EROFS Snapshotter

The EROFS snapshotter is a native containerd snapshotter to enable the EROFS filesystem, specifically to keep EROFS‑formatted blobs for each committed snapshot and to prepare an OverlayFS mount for each active snapshot.

In order to convert OCI container images directly into EROFS-formatted blobs, the EROFS differ must be specified with the EROFS snapshotter. Otherwise, if the walking differ is used, the EROFS snapshotter will behave much like the existing OverlayFS snapshotter: the applier of the walking differ will unpack the current layer into the active EROFS snapshot of the mounted OverlayFS, and the EROFS snapshotter will commit it into an EROFS-formatted blob, which is slower than using the EROFS differ. Also see the Configuration section.

Although the EROFS snapshotter sounds somewhat similar to an enhanced OverlayFS snapshotter, several kernel features are highly tied to the EROFS internals, so it would be better to leave it as an independent snapshotter. This way, existing OverlayFS users will not be impacted by the new EROFS‑specific behaviors, and interested users will also have a chance to use the EROFS filesystem and even develop the related ecosystems (such as ComposeFS, confidential containers, gVisor, Kata, nerdbox and more) together.

Use Cases

The EROFS snapshotter can benefit to several use cases:

For runC containers, instead of unpacking individual files into a directory on the backing filesystem, it applies OCI layers into EROFS blobs, therefore:

Improved image unpacking performance by live-converting tar archives into EROFS-formatted layers during unpacking, compared with directly unpacking to the host filesystem: By converting to EROFS-formatted layers, there is no extra filesystem metadata journal traffic during handling individual files and no need to remove a large number of files when GCing unused snapshots;
Here are the unpacking benchmark results against the OverlayFS snapshotter using containerd 2.2.1 (pulling from a local registry, without parallel unpacking):
Parallel unpacking is now supported natively, similar to the OverlayFS snapshotter. This capability is difficult to implement in disk‑snapshot‑style snapshotters such as blockfile, devmapper and ZFS snapshotters. It also uses an efficient method to persist layer data (via fsync) compared to the OverlayFS snapshotter, which can only use syncfs;
Better data persistence guarantee: compared to directly unpacking to the host filesystem, it provides better semantics by fsyncing the individual EROFS-formatted layer blobs instead of syncfsing the whole disk each time.
Full data protection for each snapshot using the FS_IMMUTABLE_FL file attribute and fsverity. EROFS uses FS_IMMUTABLE_FL and fsverity to protect each EROFS layer blob, ensuring the mounted tree remains immutable. However, since FS_IMMUTABLE_FL and fsverity protect individual files rather than a sub-filesystem tree, other snapshotter implementations like the overlayfs snapshotter are not quite applicable due to less efficiency at least;
Support given‑size block devices as the upper layer for OverlayFS to limit the disk quota for writable layers (usually ephemeral storage);
A dedicated EROFS default mount handler enables EROFS file‑backed mounts to avoid loop devices on runC. Note that specific runtime shims can handle EROFS mounts without this built‑in handler; for more details, see containerd Mounts and Mount Management ;
Native EROFS layers can be pulled from registries without conversion.

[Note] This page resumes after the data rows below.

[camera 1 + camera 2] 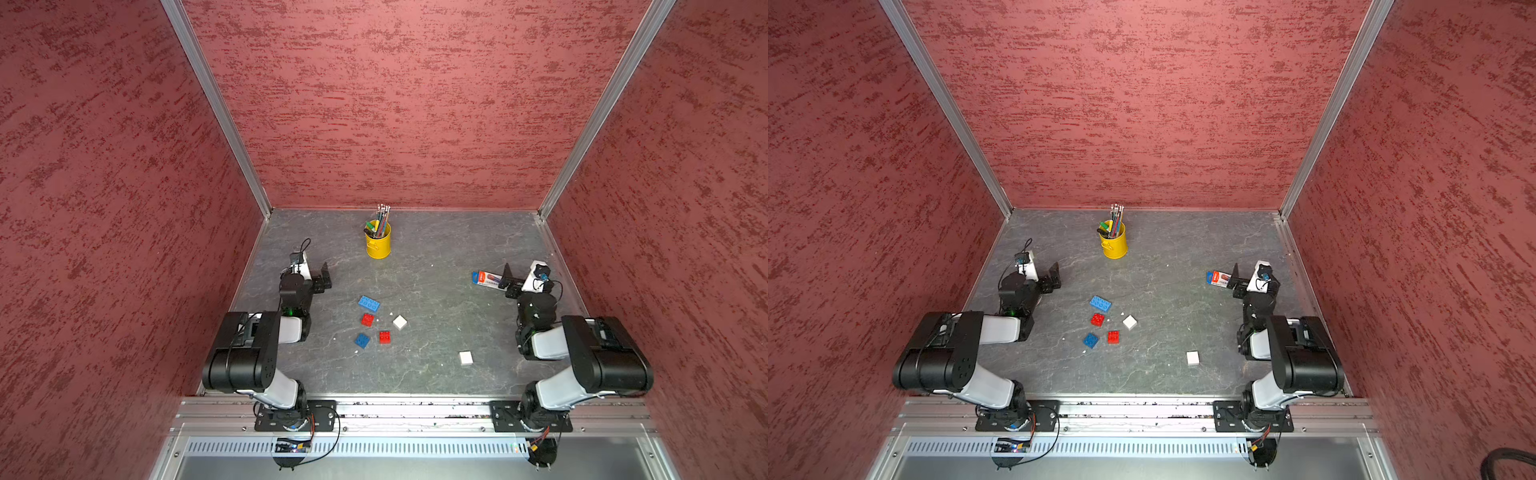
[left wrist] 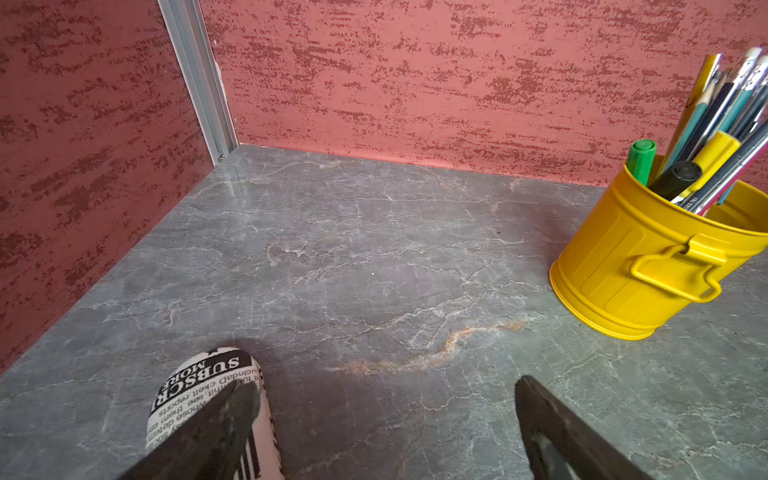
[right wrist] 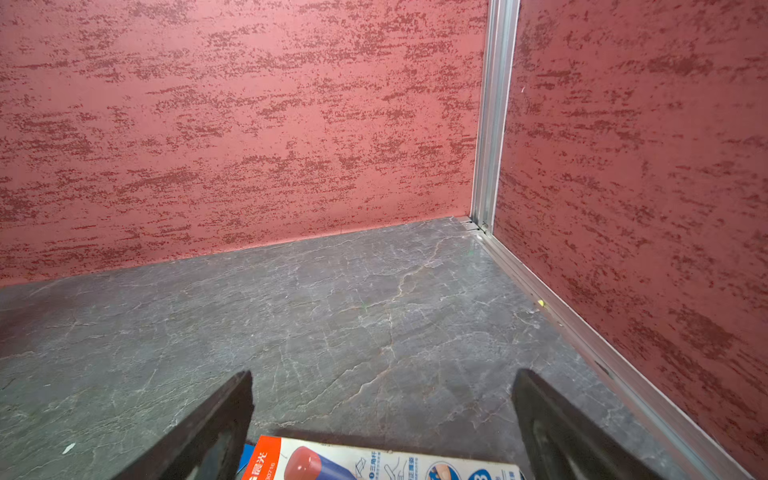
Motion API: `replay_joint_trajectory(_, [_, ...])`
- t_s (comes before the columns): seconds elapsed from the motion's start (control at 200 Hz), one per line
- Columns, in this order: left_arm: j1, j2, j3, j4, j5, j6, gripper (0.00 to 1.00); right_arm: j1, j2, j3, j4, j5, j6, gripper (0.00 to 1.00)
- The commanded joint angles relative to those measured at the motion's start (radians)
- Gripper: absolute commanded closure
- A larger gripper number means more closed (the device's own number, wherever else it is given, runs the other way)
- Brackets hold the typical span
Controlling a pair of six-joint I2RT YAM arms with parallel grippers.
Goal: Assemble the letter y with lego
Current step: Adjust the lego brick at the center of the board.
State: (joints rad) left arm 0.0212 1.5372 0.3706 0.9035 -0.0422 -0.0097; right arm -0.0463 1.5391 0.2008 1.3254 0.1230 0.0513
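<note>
Left end effector (image 1: 325, 277): jaws spread wide, holding nothing, near your worktop's (image 1: 436, 257) left edge.
Right end effector (image 1: 508, 282): equally spread and empty, over a printed carton (image 3: 374, 461) by the right edge.
Lego (image 1: 385, 337): all loose, none joined. Five sat mid-worktop, toward the near edge from your left end effector (the nearer arm).
Long blue brick (image 1: 369, 304): its axis ran roughly left edge to right edge, slightly skewed.
Stray white brick (image 1: 466, 357): toward the near right corner, closer to your right arm.
Writing: "SUBSCRI" and "MORE" on a newsprint-patterned item (image 2: 208, 399). The carton carried Chinese characters.
</note>
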Motion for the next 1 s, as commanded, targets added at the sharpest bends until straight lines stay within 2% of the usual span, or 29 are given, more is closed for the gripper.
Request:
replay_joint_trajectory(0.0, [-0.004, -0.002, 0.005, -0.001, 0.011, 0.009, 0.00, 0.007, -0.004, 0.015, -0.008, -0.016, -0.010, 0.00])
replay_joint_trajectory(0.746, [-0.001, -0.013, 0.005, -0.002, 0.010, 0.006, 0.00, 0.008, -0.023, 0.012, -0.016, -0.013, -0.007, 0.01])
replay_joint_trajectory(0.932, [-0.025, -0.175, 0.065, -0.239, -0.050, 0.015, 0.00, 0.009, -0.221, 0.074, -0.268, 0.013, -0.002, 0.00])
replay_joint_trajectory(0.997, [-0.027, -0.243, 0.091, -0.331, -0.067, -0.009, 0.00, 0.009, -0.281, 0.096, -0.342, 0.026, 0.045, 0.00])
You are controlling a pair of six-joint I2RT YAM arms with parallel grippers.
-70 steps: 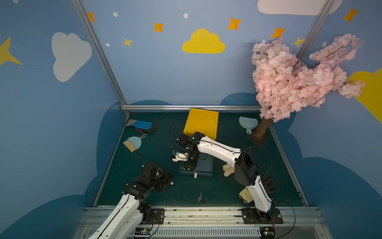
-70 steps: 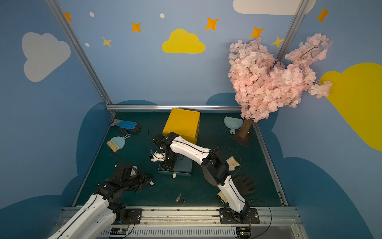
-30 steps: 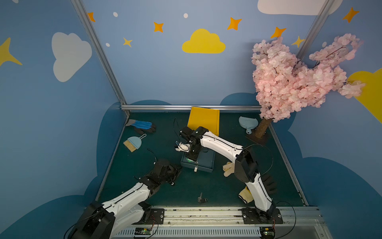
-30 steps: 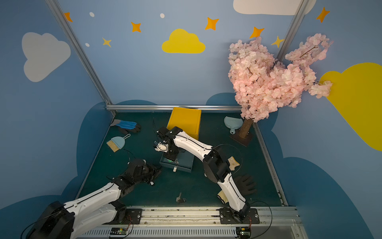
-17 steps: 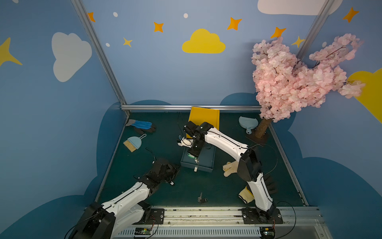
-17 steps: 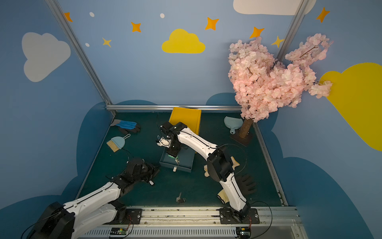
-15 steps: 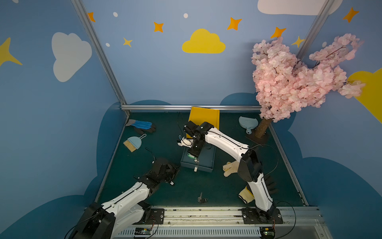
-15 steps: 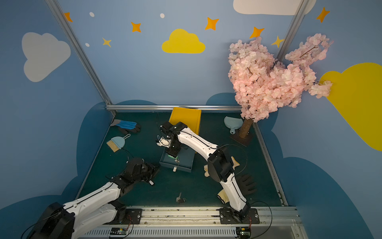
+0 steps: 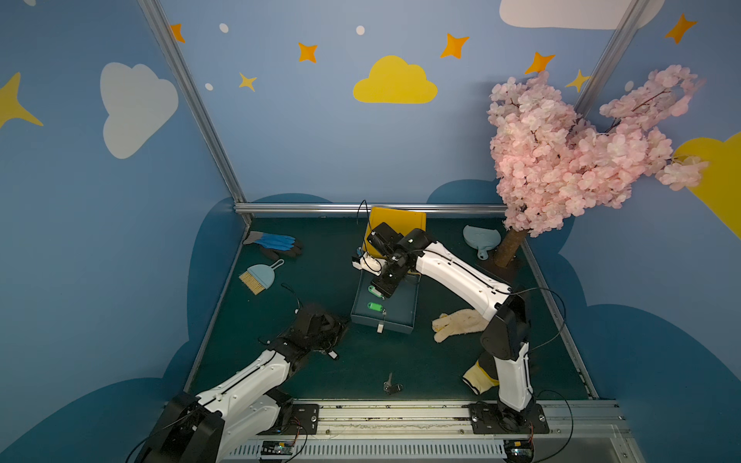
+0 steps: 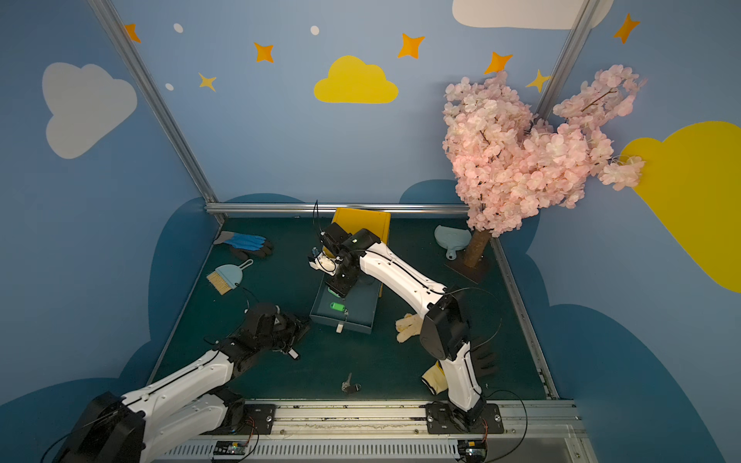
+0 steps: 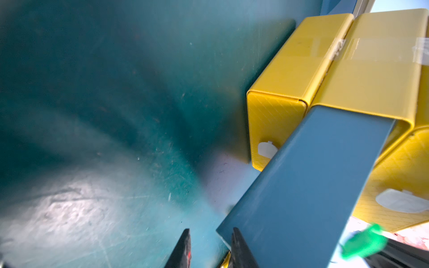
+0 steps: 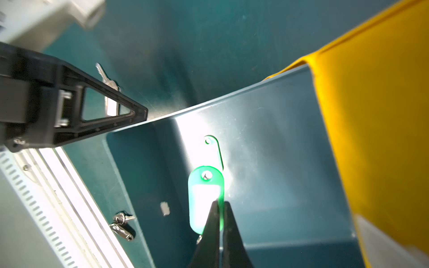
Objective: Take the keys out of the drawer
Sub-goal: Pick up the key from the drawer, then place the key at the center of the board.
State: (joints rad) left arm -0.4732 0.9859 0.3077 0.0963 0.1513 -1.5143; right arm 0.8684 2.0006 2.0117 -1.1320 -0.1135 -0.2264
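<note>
I am clenching my right gripper [image 12: 220, 204] on the edge of the green key tag [image 12: 204, 197], jaws pressed tight with green showing between them. The tag is running straight on from my fingertips, its long axis in line with them and its ring hole at the far end. It is hanging over the floor of the open blue drawer [image 12: 255, 111], not yet past the walls, so I am judging the way out as up, then over a wall to the mat [image 9: 361, 368]. My left gripper [image 11: 210, 234] is hovering with jaws parted on nothing, just outside the drawer's front corner, crowding that side. The yellow cabinet [image 9: 397, 218] is closing off the back. Lying on the mat are a black-tagged bunch [image 9: 392, 387] near the front rail and a small bunch [image 9: 332, 354] beside my left gripper. A cream glove [image 9: 459, 324] is lying off the drawer's other side. A green patch [image 9: 373, 306] is showing low in the drawer; whether it is my tag or another, I am unable to tell
</note>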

For VM containers, the EROFS snapshotter can efficiently pass through and share image layers, offering several advantages (e.g. better performance and smaller memory footprints) over virtiofs or 9p . Besides, the popular application kernel gVisor also supports EROFS for efficient image pass-through.

Why consider EROFS over other kernel filesystems?

EROFS is specifically designed as an immutable filesystem with the following highlights:

Lightweight, flexible on-disk format: Designed for archival use to avoid any serious filesystem consistency issues and minimize attack vectors. There is no need to estimate filesystem size or total inode counts in advance, unlike generic filesystems like EXT4;
Multi-device support: Enables native layering or content-addressable storage;
Bdev- and file-backed mounts: File-backed mounts supported since Linux 6.12, eliminating the need for loopback devices. This covers the latest mainstream distributions such as RHEL 10, Fedora 40, Debian 13, Ubuntu 26.04 LTS (or 24.04 LTS with HWE kernels), and more;
Memory sharing: Supports FSDAX using virtio-pmem and per-inode page cache sharing.

Usage

Ensure that EROFS filesystem is available

On newer Ubuntu/Debian systems, erofs-utils can be installed directly using the apt command, and on Fedora it can be installed directly using the dnf command.

# Debian/Ubuntu
$ apt install erofs-utils
# Fedora
$ dnf install erofs-utils

Make sure that erofs-utils version is 1.7 or higher.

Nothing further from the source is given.